## What the exercise asks
Search the listing below for the line containing "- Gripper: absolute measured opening". From there through the line containing "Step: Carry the", transcribe every line exactly, both ends included.
*** Input for this task Section Begins ***
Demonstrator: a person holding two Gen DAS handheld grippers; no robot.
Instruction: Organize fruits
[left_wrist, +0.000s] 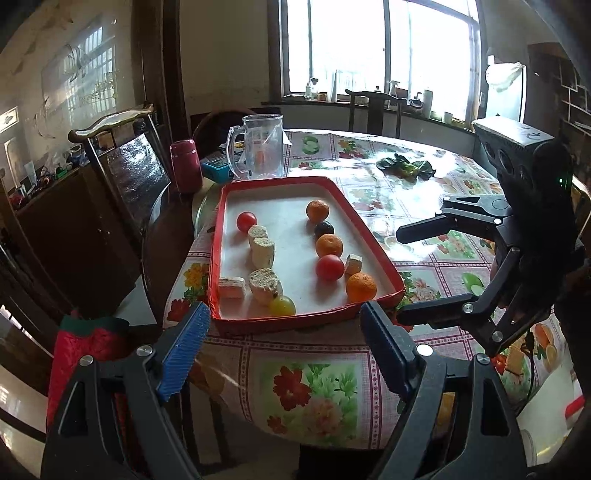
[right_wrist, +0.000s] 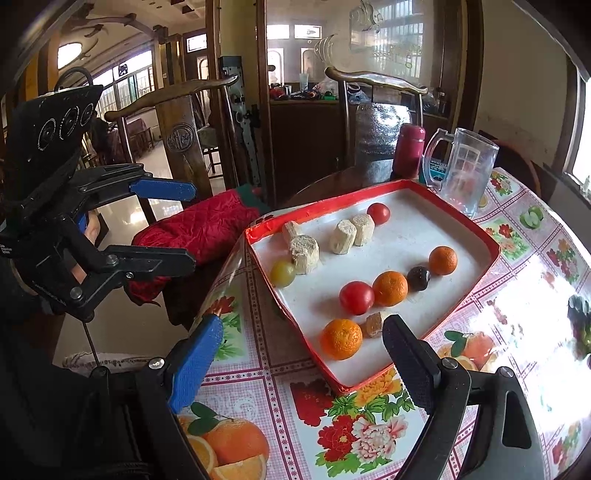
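Observation:
A red-rimmed tray with a white floor sits near the table's edge. It holds three oranges, two red tomatoes, a dark plum-like fruit, a yellow-green fruit and several pale cake pieces. My left gripper hovers open off the table's edge, just short of the tray. My right gripper is open above the tablecloth, beside the tray corner with the nearest orange. Neither holds anything.
A clear plastic jug and a maroon flask stand behind the tray. A dark wooden chair with red quilted cloth is beside the table. Green leafy items lie farther across the floral tablecloth.

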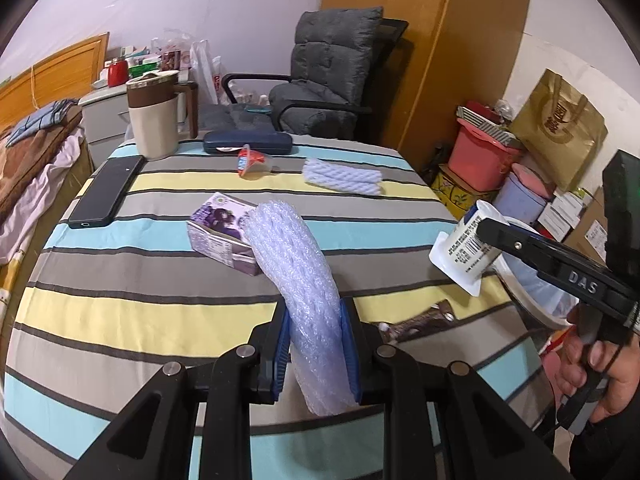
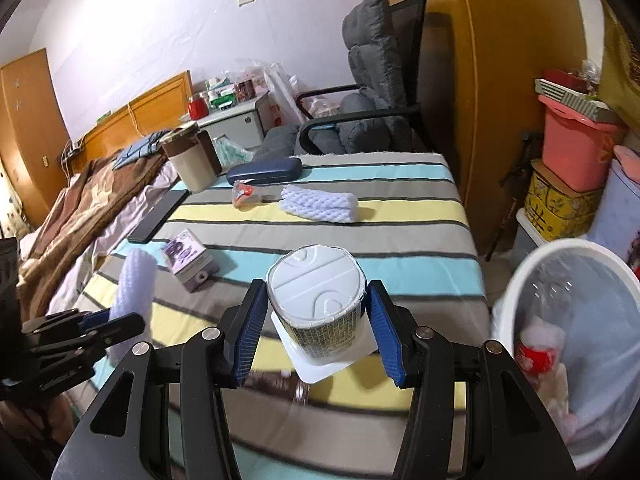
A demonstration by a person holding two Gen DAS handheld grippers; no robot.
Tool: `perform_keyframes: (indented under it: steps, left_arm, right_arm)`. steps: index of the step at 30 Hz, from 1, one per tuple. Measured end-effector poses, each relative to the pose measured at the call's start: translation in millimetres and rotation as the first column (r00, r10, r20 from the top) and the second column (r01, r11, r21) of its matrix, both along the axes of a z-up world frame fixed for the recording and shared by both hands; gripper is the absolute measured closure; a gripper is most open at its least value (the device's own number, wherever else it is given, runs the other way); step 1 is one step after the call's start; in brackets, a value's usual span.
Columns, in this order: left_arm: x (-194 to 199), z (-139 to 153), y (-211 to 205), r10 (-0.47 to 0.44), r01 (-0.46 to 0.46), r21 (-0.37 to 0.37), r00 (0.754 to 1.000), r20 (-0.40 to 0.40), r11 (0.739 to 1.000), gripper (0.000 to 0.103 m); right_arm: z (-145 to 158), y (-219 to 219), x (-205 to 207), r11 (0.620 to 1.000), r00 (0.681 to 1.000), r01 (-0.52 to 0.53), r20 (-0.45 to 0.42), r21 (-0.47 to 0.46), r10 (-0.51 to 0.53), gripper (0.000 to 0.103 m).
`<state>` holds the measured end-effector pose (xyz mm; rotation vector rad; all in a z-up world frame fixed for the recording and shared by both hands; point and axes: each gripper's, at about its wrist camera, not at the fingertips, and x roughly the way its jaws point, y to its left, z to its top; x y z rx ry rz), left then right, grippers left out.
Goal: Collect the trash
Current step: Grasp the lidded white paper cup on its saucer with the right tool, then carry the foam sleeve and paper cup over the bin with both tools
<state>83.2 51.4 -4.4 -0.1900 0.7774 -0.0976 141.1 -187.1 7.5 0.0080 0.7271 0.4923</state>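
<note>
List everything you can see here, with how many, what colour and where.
foam sleeve: 1, white, in left gripper
foam net: 1, white, far on table
cup: 1, white, in right gripper
carton: 1, purple, mid table
jelly cup: 1, red lid, beside case
wrapper: 1, brown, near table edge
case: 1, dark blue, far on table
phone: 1, black, table's left edge
jug: 1, beige and brown, far left corner
bin: 1, white, right of table
chair: 1, grey, behind table
left gripper: shut on sleeve
right gripper: around cup
hand: 1, lower right
</note>
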Motion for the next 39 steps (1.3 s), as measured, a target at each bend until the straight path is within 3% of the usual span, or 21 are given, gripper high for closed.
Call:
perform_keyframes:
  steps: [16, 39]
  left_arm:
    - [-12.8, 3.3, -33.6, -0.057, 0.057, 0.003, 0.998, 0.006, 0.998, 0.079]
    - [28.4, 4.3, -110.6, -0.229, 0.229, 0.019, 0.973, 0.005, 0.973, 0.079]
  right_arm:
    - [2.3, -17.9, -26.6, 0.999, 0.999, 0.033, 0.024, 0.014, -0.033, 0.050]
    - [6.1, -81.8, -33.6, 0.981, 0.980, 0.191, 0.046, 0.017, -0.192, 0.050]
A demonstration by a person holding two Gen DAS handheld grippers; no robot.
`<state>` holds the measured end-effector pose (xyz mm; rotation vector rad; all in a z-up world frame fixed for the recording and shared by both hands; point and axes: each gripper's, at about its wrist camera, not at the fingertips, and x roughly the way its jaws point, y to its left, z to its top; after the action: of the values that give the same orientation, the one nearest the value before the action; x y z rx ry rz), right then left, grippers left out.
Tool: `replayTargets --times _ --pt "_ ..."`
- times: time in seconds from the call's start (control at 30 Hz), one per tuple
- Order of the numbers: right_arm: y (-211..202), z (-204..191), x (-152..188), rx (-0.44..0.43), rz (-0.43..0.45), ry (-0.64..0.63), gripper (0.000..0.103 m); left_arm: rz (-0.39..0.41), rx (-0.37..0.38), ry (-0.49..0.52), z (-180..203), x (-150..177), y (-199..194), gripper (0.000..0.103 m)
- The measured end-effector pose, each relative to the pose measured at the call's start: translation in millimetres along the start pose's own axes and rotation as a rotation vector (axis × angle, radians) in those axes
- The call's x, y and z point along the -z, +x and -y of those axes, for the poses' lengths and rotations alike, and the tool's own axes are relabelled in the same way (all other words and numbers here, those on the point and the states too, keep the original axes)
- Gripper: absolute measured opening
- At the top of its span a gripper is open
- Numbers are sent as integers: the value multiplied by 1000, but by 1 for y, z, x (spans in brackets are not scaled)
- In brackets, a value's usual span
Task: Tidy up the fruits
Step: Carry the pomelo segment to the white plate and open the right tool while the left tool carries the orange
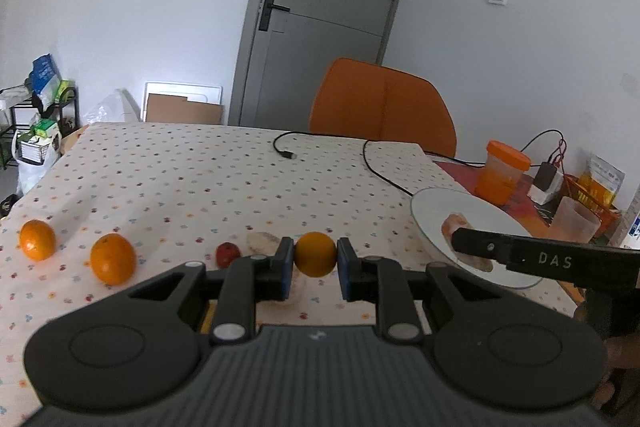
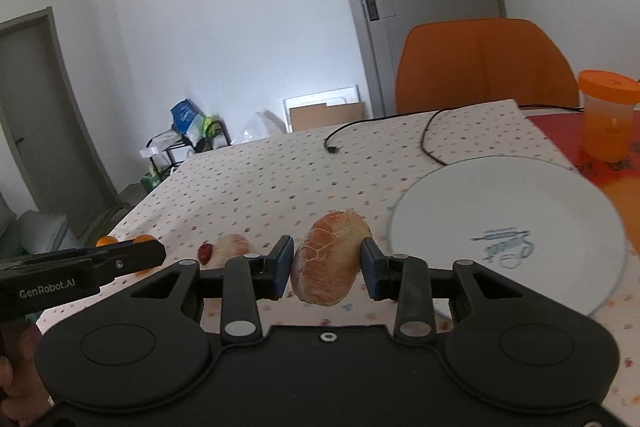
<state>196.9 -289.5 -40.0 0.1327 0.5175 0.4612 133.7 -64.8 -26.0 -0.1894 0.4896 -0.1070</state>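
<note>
Two hand-held grippers grasp fruit above the counter (image 1: 200, 167): the left hand-held gripper (image 1: 315, 259) clamps a small orange (image 1: 315, 254), the right hand-held gripper (image 2: 327, 267) a peeled citrus segment (image 2: 330, 257). A white plate (image 2: 520, 211) lies at two o'clock of the segment.

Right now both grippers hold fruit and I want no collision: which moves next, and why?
Probably the right gripper: its peeled citrus piece hangs just left of the empty white plate, so carry it over and release there while the left gripper holds its small orange.

Three oranges (image 1: 315, 254) (image 1: 113, 259) (image 1: 37, 240), two peeled citrus pieces (image 2: 330, 258) (image 2: 232, 250), one small red fruit (image 1: 227, 254) and one plate (image 2: 560, 195) are counted.
</note>
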Motion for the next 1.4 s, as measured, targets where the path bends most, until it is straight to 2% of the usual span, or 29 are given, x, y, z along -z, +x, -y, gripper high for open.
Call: replayTargets --times 0.3,0.83,1.07,1.2,1.4 --pt "-15 28 1 58 25 28 35 -17 50 31 24 -1 16 21" --pt "-26 84 10 224 45 83 35 -56 127 100 63 -3 46 21" --pt "-25 109 12 283 55 133 35 -67 183 109 82 -7 63 21" --pt "-39 113 10 301 88 150 38 -80 208 113 96 -9 74 21" --pt "-61 116 17 284 122 178 43 -81 233 146 118 -12 81 21"
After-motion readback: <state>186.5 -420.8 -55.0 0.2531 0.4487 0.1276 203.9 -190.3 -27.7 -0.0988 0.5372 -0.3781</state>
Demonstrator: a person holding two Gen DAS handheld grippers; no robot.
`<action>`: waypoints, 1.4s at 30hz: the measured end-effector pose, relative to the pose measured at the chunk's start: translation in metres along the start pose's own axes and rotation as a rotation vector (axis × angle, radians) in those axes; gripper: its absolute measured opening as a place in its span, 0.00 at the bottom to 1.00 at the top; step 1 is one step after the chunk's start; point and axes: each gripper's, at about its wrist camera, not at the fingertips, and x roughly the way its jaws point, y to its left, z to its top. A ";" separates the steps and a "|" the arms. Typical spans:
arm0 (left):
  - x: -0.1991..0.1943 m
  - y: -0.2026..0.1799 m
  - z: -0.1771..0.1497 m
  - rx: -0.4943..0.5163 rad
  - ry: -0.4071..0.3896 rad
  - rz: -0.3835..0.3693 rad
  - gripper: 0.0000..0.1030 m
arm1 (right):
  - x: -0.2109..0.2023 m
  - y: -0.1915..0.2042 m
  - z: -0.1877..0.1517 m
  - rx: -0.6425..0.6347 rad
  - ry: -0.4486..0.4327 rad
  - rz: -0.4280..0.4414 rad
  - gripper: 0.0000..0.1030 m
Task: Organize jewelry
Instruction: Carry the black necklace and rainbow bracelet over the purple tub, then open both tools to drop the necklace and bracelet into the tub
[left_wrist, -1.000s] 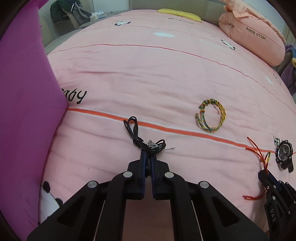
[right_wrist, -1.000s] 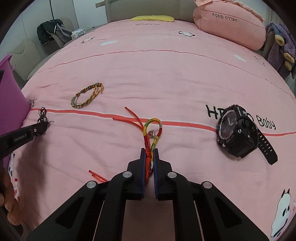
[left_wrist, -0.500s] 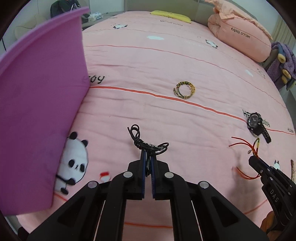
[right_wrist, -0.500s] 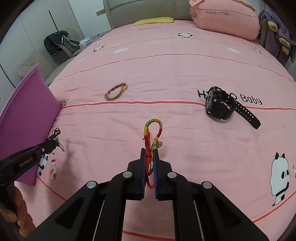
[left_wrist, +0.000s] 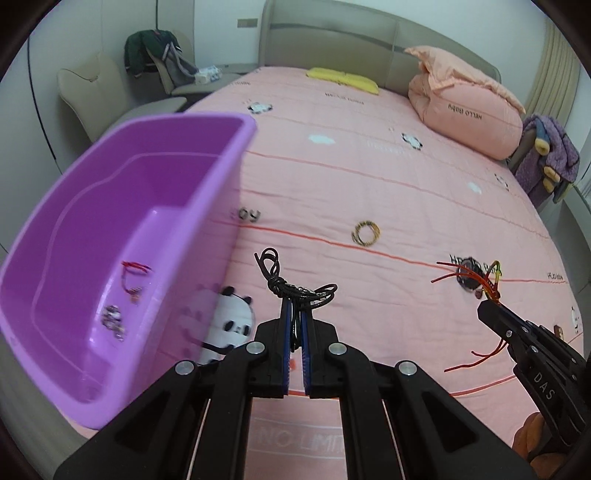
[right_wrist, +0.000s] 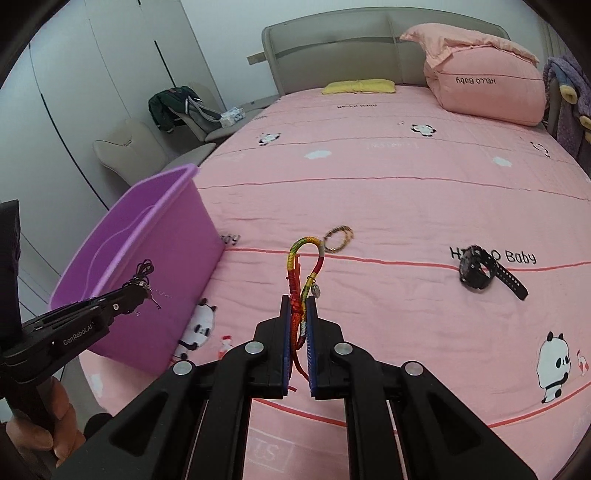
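Left gripper (left_wrist: 294, 314) clamps the black cord necklace (left_wrist: 295, 290), right gripper (right_wrist: 298, 314) the rainbow bracelet (right_wrist: 304, 266); both lifted for deposit in purple bin (left_wrist: 110, 229) at left. Watch (right_wrist: 480, 269), beaded bracelet (right_wrist: 338, 238) lie ahead.

The purple plastic bin (left_wrist: 155, 236) looks smooth with a soft sheen. The pink quilted cloth bedspread (left_wrist: 369, 192) is matt. The left hand-held gripper (left_wrist: 294, 317) is matt black plastic with bright metal screws, pinching a glossy black cord necklace (left_wrist: 280, 284). The red-and-rainbow braided cord bracelet (right_wrist: 303, 266) looks woven. At three o'clock, the black wristwatch (right_wrist: 480, 269) appears rubbery.
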 end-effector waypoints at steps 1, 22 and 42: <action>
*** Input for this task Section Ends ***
## Exercise response
- Gripper: absolute measured opening
- At the top of its span a gripper is open
- Numbers are sent as integers: the value multiplied by 1000, but by 1 for y, z, x (spans in brackets are not scaled)
- In brackets, a value's usual span
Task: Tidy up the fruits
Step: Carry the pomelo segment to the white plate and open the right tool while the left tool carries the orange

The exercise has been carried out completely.